Lavoro remoto sì o no?
Il lavoro remoto ha fatto scatenare nel web le tifoserie oltranziste: da una parte gli irriducibili sostenitori del lavoro da casa, soprattutto se questa casa si affaccia sulla spiaggia di Mondello, e dall’altra i tifosi dell’ufficio e delle macchinette aziendali per il caffè.
Non entriamo in questo dibattito, perché gli argomenti da affrontare sono moltissimi: implicazioni familiari, sociali, economiche, aziendali, ambiente, trasporti ed altre mille.
Però vogliamo fare chiarezza su due aspetti, secondo noi basilari e differenzianti:
- quello svolto durante il periodo di blocco non è smart working, ma lavoro remoto
- per essere introdotto in azienda, lo smart working richiede uno studio di fattibilità ed il cambiamento dei processi aziendali in ottica digitale
In più ci si mettono Leggi e Regolamenti, nonché accordi collettivi ed individuali di lavoro.

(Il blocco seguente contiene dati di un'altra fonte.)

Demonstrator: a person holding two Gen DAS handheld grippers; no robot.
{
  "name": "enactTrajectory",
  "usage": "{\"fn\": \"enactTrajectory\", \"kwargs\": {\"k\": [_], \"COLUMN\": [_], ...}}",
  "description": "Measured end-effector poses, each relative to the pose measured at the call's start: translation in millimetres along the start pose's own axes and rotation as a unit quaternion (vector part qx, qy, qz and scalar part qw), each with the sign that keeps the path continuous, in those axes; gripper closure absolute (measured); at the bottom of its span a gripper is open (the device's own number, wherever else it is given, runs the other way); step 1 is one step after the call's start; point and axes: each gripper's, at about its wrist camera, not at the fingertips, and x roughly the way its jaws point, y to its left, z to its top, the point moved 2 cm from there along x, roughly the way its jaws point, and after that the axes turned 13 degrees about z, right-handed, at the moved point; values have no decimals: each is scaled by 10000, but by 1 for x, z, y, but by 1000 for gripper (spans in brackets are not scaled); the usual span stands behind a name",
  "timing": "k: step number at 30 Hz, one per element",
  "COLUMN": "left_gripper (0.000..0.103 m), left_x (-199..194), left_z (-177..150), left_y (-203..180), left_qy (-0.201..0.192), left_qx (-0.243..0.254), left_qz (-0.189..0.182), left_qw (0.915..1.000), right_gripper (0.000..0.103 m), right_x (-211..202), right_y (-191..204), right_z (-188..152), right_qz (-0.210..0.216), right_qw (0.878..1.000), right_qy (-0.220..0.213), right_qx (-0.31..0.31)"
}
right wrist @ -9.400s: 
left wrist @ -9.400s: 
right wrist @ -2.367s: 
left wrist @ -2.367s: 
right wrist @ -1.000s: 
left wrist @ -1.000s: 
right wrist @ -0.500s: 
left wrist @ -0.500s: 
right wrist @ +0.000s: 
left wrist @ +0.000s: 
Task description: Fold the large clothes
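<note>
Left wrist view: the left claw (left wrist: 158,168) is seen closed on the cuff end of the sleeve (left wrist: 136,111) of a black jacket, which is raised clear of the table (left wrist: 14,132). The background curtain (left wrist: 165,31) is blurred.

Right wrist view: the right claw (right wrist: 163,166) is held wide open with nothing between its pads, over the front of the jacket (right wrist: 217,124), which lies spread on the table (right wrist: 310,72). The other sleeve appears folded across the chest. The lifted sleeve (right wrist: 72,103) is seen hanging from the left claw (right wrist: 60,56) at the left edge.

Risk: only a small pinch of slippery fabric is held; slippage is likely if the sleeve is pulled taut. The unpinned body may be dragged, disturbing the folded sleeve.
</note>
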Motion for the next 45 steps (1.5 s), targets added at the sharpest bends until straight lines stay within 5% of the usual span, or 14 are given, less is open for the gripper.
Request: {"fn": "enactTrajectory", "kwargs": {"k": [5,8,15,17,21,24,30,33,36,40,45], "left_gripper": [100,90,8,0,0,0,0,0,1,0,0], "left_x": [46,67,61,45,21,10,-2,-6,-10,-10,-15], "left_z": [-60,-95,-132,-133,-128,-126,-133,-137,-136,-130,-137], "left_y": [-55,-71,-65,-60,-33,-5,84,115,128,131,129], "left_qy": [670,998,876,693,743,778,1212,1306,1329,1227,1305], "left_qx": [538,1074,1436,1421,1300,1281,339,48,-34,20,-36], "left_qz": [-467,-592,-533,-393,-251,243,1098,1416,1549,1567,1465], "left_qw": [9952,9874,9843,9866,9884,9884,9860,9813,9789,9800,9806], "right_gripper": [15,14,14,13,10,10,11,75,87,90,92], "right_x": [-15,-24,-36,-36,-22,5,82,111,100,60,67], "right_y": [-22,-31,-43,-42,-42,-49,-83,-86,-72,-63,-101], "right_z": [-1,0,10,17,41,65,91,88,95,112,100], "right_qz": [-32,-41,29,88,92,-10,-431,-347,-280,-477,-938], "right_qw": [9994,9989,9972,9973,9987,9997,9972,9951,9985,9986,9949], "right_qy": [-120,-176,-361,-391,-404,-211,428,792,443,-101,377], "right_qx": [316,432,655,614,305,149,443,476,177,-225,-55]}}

Con DPCM del 1 marzo erano state stabilite delle deroghe, valide sino alla fine dell’emergenza sanitaria, attualmente prevista – salvo proroghe – per il 31 luglio. Pertanto a far fronte dal 1 agosto sarà necessario un accordo individuale tra azienda e lavoratore, ed una comunicazione al Ministero del Lavoro.
Oltre ad una questione normativa, però, vi sono questioni di organizzazione, strumenti e sicurezza di cui tenere conto:
Possiamo fornire assistenza sia per lo studio dei cambiamenti di processo necessari all’adozione di smart working, sia per l’adozione di strumenti e tecnologie necessarie (siamo in grado di operare in collaborazione con i due maggiori fornitori di TLC e Digital per aziende).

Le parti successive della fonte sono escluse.